In the current disaster recovery market, driven by the interests, vendors usually implement the remote disaster recovery based on different product design architecture. Moreover, there are also complex management issues for the products of the same manufacturer. Specifically, in the large storage environments, the life cycle of information is very long and the technologies and products for storage develop quickly, which exacerbate the problem. As disaster recovery service providers often only provide a single technical solution based on the storage devices [3–5] they purchased, heterogeneous storage devices and software provided by different storage vendors can not achieve remote disaster recovery with each other, which greatly restricts the development of the disaster recovery industry. Therefore, how to deal with the incompatibility between heterogeneous storage devices becomes an urgent problem. As far as I’m concerned, the related work is limited, therefore we do some research work on this.
In this paper, we study a remote disaster recovery method based on heterogeneous storage. First, we analyze the problem of storage incompatibility, and fine that the main cause of this problem is the heterogeneity of storage, which leads to a lot of disaster recovery systems restricted by the brands of the equipment. Disaster recovery center need to deal with multiple users with different storage brands, so that solving the problem of storage incompatibility is the key. Second, this paper proposes a solution which has a cost-effective performance. We have also applied the proposed solution to a practical system. The results show that the method is stable and has good effectiveness.
A heterogeneous storage solution
Currently, the traditional solutions that solved the remote disaster recovery of heterogeneous storage devices are mainly virtual storage, virtual gateways and remote mount [6, 7].
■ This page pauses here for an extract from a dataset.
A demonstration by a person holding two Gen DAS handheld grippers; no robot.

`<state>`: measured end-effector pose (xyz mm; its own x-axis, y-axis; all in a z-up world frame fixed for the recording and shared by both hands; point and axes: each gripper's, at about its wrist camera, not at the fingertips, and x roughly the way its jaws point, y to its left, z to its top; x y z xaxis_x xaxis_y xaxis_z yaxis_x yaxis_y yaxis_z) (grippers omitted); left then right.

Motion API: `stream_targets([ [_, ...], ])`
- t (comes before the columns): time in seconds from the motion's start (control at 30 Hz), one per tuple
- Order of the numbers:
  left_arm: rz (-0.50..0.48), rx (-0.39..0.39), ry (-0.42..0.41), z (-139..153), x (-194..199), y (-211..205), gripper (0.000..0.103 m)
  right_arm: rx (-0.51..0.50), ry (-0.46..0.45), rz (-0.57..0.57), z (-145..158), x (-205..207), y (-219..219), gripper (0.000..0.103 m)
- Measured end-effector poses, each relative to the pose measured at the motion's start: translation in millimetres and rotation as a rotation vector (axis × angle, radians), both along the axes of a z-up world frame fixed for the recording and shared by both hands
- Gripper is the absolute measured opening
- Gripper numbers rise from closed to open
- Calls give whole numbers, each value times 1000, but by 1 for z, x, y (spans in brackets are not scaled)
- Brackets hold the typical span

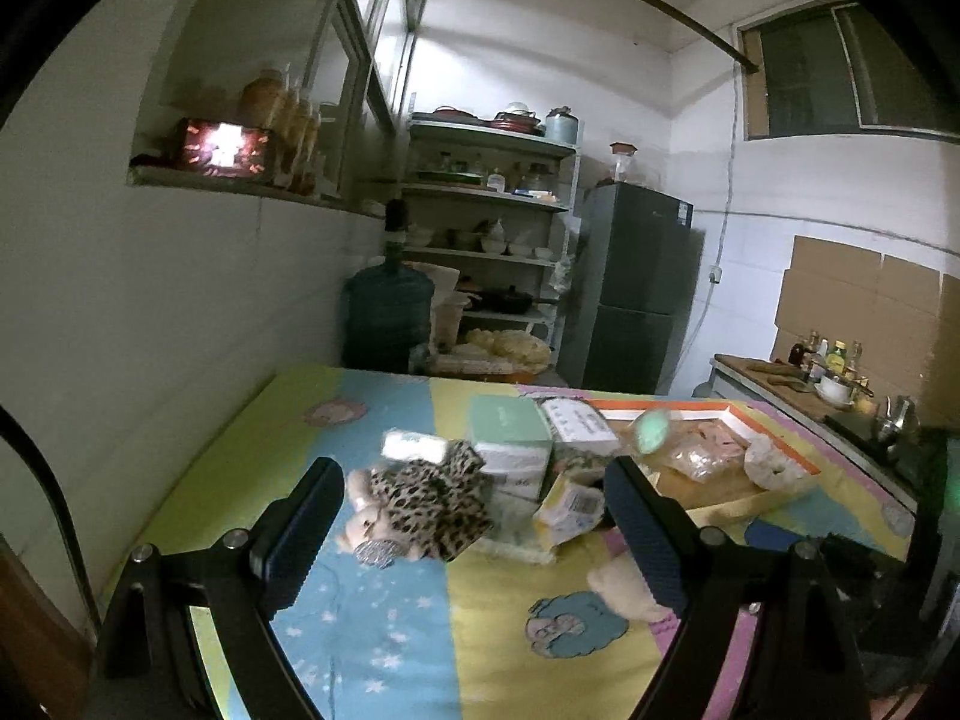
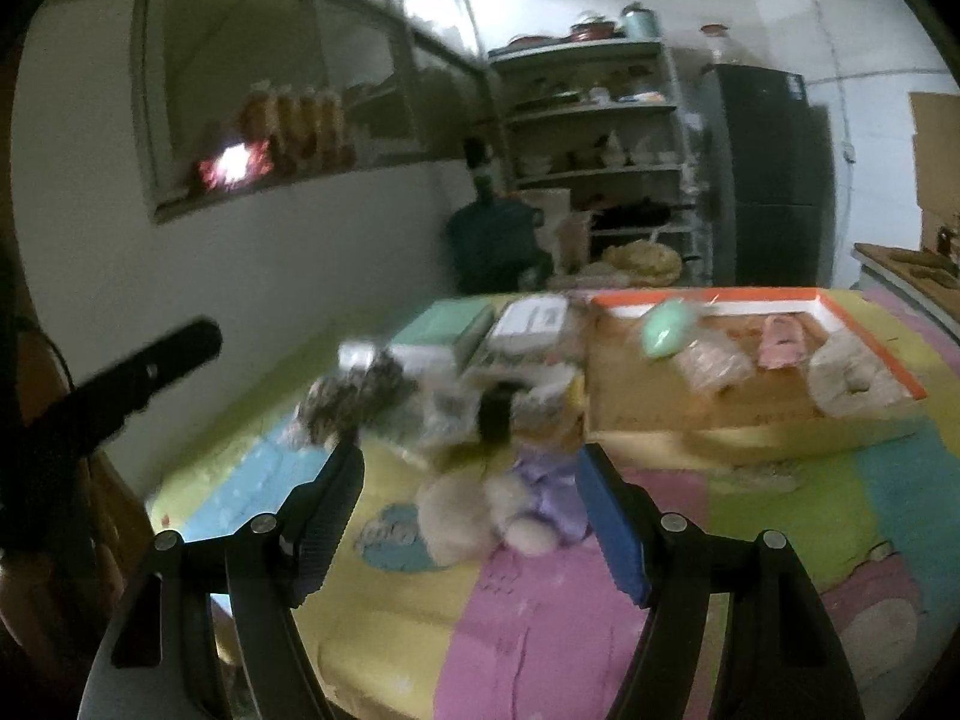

Virtual storage is to put multiple storage modules (such as disks and disk arrays) together in some way and all storage modules are centralized and managed unifiedly in a storage pool. Although it is compatible with the different brands of storage and ensures the technical feasibility of disaster recovery, the cost of the scheme is very high and requires certain downtime for the user to reinitialize [17].
Virtual Gateway bridges the transmission of voice and the associated signal through VG among multiple endpoints which are behind the same or different NAT or firewalls. It can be compatible with different brands of storage, but it has major two disadvantages as the virtual storage. One is the high cost, and the other is that it requires the user to shut down to replan the network.
Remote mount utilizes the software of the operating system itself to attach the disk of disaster recovery centre to the production host directly. Generally, it is not used independently as a disaster strategy, but to serve the data disaster recovery centre with volume management software and disaster recovery software. Although remote mount has a very high demand on network and low overall security, it may be a viable scheme of backup software for some users who have relatively high requirements on cost [8].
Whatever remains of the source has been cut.